(Extracted data entries)
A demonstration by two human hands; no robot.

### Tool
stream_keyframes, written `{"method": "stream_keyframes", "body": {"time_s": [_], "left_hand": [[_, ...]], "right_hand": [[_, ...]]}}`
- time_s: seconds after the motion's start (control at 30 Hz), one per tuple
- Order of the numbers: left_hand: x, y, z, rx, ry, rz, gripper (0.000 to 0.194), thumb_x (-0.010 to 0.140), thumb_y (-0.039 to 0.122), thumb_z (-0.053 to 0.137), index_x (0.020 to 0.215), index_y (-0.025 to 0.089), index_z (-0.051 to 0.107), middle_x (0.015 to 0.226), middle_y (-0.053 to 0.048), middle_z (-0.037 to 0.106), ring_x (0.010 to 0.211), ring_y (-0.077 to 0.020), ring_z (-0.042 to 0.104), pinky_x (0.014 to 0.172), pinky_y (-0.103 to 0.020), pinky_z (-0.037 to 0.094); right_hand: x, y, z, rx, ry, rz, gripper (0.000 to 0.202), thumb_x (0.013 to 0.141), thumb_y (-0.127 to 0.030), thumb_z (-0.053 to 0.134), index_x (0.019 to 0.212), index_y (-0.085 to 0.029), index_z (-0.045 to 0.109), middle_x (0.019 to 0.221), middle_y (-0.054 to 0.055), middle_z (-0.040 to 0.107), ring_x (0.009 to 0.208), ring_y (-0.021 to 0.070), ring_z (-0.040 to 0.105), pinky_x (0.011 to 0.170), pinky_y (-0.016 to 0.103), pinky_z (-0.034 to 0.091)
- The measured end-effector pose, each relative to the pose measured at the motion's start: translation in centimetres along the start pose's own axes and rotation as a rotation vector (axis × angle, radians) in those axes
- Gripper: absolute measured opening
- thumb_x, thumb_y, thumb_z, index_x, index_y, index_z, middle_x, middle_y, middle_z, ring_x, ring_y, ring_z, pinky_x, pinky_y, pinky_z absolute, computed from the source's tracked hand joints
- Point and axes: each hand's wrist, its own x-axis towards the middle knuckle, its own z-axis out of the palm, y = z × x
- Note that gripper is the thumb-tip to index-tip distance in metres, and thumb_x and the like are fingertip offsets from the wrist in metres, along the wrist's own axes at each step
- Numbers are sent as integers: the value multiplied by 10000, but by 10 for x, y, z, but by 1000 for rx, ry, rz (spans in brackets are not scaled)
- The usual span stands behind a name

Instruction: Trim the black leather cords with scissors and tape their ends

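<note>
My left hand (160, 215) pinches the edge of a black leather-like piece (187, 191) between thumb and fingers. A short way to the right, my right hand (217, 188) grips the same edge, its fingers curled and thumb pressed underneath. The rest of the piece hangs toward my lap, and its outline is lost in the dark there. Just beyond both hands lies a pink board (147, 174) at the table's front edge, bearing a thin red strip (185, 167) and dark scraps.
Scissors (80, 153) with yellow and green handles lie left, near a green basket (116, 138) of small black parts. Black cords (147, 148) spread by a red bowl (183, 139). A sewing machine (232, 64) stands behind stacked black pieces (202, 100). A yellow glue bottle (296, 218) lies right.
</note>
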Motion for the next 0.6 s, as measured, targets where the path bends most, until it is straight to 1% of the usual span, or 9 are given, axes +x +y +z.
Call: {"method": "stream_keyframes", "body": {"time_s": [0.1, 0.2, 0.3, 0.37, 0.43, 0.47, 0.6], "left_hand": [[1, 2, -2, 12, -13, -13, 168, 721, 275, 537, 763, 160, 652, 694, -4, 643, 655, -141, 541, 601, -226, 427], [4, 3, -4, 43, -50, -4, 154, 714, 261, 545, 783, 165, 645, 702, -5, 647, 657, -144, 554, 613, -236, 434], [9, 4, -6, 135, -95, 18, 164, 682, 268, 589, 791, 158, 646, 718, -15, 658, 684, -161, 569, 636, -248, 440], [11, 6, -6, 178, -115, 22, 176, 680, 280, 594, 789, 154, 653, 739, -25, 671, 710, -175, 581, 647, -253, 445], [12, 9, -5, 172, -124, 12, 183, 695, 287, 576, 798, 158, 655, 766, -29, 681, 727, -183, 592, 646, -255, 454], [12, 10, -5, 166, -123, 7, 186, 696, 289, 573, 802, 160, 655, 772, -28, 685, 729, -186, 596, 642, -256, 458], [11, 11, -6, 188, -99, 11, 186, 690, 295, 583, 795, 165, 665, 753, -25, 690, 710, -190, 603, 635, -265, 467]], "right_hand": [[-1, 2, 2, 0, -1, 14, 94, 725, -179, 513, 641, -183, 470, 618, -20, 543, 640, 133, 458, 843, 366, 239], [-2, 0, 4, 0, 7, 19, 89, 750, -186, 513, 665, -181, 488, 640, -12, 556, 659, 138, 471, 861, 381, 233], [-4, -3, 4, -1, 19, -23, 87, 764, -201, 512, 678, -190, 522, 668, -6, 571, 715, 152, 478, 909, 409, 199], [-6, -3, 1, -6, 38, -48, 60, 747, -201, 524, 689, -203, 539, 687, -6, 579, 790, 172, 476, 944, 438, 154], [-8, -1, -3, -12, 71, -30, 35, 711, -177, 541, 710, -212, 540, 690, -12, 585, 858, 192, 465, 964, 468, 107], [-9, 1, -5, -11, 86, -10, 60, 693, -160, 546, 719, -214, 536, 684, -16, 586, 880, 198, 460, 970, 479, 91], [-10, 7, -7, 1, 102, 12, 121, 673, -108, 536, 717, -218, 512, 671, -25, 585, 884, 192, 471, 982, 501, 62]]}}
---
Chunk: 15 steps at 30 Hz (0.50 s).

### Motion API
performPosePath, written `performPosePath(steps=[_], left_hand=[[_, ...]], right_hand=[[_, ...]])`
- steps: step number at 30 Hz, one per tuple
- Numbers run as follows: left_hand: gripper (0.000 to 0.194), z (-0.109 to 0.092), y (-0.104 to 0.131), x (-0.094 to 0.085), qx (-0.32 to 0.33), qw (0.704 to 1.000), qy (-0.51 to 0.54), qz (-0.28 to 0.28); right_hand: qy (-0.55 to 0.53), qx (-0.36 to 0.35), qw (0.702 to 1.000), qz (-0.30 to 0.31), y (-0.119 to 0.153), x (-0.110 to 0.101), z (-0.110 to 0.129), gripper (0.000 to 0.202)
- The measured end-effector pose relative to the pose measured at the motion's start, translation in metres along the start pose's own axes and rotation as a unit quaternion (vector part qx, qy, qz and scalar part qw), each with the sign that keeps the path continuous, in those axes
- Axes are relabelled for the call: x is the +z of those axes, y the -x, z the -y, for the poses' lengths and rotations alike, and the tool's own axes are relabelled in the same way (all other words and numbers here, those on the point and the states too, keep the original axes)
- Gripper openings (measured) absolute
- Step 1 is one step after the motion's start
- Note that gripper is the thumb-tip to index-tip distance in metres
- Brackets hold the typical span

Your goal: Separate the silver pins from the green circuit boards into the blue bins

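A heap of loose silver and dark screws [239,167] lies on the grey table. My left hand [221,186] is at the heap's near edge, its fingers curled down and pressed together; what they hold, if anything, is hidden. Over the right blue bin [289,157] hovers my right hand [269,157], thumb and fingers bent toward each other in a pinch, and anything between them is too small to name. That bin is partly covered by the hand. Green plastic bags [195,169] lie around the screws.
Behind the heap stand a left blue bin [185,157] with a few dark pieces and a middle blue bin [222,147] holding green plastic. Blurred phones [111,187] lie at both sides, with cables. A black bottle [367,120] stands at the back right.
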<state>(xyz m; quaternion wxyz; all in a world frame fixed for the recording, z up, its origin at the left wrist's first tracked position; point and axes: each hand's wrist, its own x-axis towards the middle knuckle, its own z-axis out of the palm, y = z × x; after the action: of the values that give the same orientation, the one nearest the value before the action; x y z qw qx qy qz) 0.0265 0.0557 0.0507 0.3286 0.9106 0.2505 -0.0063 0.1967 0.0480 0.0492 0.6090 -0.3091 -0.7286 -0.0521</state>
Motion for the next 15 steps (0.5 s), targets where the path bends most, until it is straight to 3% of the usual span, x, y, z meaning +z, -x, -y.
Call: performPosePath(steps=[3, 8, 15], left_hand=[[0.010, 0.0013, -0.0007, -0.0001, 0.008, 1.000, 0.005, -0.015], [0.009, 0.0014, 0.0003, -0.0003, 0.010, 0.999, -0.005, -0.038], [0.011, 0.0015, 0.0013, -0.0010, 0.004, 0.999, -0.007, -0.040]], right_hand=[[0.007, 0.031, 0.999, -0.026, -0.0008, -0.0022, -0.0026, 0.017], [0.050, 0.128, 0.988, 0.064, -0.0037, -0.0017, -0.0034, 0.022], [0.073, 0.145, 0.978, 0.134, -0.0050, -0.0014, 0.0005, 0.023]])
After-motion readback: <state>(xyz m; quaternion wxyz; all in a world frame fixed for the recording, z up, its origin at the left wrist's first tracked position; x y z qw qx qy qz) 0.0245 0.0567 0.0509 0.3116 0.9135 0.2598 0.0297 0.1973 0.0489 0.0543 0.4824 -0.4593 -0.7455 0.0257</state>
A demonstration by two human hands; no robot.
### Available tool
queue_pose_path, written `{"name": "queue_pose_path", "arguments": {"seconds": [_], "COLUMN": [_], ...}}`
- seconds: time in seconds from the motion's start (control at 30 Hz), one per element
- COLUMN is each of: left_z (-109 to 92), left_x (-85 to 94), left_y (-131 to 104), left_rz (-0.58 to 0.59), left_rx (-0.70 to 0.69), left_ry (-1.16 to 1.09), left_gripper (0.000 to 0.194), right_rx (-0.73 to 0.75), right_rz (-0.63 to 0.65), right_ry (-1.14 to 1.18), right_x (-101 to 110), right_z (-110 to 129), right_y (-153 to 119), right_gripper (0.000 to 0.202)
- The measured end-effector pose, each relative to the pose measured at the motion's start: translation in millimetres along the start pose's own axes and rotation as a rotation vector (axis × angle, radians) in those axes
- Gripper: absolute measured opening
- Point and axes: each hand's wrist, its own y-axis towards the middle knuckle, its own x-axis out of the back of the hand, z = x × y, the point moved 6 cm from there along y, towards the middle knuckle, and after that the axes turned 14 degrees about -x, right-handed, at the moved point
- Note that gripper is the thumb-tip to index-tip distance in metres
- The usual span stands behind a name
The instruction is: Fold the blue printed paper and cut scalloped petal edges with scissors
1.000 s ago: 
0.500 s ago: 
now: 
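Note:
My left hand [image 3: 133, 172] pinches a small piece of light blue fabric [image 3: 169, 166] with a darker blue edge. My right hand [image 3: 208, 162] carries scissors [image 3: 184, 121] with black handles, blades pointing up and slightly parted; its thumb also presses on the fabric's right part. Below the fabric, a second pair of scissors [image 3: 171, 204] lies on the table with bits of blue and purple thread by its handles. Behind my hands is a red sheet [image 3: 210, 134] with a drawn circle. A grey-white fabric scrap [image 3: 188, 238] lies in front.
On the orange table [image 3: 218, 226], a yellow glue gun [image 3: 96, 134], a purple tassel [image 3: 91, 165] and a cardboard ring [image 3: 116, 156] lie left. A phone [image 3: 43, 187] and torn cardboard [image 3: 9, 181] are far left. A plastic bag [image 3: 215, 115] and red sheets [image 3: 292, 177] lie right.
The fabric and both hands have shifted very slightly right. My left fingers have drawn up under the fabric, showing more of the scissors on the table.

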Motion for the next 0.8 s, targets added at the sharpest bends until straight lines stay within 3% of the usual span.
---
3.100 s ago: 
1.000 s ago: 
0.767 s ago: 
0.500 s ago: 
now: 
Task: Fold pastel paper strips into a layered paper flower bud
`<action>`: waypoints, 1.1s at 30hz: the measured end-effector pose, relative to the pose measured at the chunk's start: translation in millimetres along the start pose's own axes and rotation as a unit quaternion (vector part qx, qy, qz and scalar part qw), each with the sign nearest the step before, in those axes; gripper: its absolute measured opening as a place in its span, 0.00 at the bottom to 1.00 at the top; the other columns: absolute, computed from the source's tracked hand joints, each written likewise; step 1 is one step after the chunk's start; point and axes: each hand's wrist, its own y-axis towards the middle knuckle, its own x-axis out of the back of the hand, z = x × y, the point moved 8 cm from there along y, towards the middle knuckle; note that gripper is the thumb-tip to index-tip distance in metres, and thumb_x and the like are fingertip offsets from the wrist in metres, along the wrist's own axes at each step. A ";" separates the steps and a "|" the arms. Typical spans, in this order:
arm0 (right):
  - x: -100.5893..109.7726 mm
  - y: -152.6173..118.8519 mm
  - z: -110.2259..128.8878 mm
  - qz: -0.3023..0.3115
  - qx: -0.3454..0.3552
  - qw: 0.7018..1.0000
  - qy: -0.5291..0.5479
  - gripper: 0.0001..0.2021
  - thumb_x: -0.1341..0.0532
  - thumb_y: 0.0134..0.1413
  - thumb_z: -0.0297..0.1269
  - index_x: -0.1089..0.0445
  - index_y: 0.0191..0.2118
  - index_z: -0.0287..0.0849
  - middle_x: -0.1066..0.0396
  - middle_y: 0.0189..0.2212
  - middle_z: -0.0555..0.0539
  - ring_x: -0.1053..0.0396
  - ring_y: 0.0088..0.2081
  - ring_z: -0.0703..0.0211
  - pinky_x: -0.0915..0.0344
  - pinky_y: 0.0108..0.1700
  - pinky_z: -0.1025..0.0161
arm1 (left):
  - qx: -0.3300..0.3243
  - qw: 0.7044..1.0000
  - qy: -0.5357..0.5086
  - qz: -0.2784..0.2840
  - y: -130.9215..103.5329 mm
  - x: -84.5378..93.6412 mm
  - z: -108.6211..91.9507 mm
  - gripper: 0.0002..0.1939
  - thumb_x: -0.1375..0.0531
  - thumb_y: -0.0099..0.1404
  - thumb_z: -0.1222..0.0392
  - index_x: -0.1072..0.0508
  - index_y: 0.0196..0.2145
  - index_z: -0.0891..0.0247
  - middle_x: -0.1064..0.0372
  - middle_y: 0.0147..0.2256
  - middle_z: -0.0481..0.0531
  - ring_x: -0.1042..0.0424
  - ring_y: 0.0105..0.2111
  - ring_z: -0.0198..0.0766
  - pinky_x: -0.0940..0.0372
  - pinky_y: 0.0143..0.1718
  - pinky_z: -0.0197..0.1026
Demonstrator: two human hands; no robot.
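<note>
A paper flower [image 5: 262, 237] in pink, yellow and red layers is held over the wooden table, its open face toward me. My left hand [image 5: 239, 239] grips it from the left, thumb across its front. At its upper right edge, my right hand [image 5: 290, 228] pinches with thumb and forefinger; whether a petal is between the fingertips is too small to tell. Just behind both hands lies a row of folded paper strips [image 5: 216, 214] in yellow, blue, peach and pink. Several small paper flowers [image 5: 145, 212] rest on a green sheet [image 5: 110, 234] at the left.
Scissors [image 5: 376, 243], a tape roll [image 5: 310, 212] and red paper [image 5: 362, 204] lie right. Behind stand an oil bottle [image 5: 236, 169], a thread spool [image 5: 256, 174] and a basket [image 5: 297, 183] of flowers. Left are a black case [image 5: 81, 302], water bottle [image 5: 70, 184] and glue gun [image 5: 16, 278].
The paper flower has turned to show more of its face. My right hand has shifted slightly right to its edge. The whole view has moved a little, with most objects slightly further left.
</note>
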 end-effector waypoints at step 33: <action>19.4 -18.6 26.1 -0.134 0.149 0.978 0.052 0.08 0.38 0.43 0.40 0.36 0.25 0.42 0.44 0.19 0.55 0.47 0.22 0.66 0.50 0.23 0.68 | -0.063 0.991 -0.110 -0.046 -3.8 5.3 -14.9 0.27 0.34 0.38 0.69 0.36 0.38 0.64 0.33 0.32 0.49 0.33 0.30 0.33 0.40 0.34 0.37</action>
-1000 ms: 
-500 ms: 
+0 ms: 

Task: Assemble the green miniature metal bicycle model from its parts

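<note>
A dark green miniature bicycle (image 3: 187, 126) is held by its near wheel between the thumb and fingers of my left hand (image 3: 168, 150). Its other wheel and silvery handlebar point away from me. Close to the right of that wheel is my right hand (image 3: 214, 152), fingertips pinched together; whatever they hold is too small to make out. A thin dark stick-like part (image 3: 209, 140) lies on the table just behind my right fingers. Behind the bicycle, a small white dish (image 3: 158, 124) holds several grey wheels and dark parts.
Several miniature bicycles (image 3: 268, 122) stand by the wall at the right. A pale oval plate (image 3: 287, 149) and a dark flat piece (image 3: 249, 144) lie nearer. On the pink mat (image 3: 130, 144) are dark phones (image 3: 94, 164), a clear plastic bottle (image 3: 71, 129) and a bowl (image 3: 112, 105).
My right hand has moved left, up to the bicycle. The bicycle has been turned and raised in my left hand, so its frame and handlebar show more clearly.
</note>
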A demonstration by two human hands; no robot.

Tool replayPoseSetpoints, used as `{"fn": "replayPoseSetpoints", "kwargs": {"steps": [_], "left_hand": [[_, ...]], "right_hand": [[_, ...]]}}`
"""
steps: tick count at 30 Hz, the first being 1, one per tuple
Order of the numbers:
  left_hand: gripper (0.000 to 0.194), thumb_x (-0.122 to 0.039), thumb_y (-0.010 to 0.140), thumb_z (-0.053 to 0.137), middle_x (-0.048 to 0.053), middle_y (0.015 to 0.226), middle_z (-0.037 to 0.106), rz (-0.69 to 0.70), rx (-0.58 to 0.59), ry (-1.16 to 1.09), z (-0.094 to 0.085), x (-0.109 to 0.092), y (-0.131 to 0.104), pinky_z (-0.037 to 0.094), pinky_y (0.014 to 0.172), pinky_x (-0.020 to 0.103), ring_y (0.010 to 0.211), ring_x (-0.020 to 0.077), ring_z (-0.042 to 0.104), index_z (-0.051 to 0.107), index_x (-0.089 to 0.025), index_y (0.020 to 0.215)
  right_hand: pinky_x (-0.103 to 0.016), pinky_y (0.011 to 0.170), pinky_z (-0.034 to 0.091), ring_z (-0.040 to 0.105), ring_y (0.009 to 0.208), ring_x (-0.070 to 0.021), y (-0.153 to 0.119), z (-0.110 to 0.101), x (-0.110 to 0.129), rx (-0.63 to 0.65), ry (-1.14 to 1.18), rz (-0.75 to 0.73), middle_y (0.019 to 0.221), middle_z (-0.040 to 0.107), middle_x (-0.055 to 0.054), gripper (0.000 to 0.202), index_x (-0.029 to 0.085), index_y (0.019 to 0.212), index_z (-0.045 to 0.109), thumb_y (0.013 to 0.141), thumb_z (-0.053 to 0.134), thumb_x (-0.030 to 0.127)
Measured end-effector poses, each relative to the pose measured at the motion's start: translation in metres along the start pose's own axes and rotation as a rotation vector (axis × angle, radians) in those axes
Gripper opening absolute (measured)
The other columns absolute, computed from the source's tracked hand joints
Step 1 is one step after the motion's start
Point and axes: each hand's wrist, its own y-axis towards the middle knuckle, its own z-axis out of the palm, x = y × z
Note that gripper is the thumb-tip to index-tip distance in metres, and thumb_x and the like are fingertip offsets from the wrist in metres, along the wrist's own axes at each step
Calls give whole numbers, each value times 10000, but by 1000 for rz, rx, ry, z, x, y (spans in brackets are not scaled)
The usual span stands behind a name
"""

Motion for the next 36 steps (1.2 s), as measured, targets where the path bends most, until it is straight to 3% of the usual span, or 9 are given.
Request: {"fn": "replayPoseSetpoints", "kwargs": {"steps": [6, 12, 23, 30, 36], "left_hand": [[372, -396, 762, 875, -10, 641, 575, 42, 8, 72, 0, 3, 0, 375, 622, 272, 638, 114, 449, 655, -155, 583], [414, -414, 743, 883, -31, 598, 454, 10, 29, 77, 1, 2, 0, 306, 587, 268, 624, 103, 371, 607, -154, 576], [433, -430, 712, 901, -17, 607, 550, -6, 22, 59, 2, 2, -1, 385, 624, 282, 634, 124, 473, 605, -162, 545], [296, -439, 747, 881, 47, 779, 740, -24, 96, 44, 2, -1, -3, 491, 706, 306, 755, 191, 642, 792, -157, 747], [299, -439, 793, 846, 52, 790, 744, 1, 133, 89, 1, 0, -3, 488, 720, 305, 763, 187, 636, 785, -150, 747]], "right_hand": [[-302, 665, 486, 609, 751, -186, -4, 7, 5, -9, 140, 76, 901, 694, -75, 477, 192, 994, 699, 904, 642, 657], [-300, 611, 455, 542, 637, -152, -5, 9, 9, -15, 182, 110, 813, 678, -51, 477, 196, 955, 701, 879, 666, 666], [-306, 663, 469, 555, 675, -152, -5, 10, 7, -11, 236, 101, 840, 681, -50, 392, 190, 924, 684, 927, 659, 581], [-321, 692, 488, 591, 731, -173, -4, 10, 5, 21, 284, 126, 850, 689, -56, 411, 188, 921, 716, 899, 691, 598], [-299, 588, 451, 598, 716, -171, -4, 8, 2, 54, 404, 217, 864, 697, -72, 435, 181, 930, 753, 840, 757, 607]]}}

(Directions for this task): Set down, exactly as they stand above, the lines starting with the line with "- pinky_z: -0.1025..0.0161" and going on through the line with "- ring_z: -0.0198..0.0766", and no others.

(Output for this exercise):
  - pinky_z: -0.1025..0.0161
arm1 (left):
  - qx: -0.3300..0.3243
  - qw: 0.7044..1.0000
  - qy: -0.5357..0.5086
  - qz: -0.2784..0.2840
  - y: -130.9215..103.5329 mm
  - x: -84.5378..93.6412 mm
  - z: -108.6211..91.9507 mm
  - gripper: 0.0002..0.1939
  - thumb_x: -0.1375..0.0531
  - thumb_y: -0.0099..0.1404
  - thumb_z: -0.1222..0.0392
  - index_x: -0.1072..0.0508
  - index_y: 0.0196..0.2145
  - index_z: -0.0891..0.0247
  - middle_x: -0.1064..0.0372
  - middle_y: 0.0147..0.2256
  - middle_z: -0.0481..0.0531
  - ring_x: -0.1042..0.0424
  - ring_y: 0.0105..0.2111
  - ring_z: -0.0198..0.0766

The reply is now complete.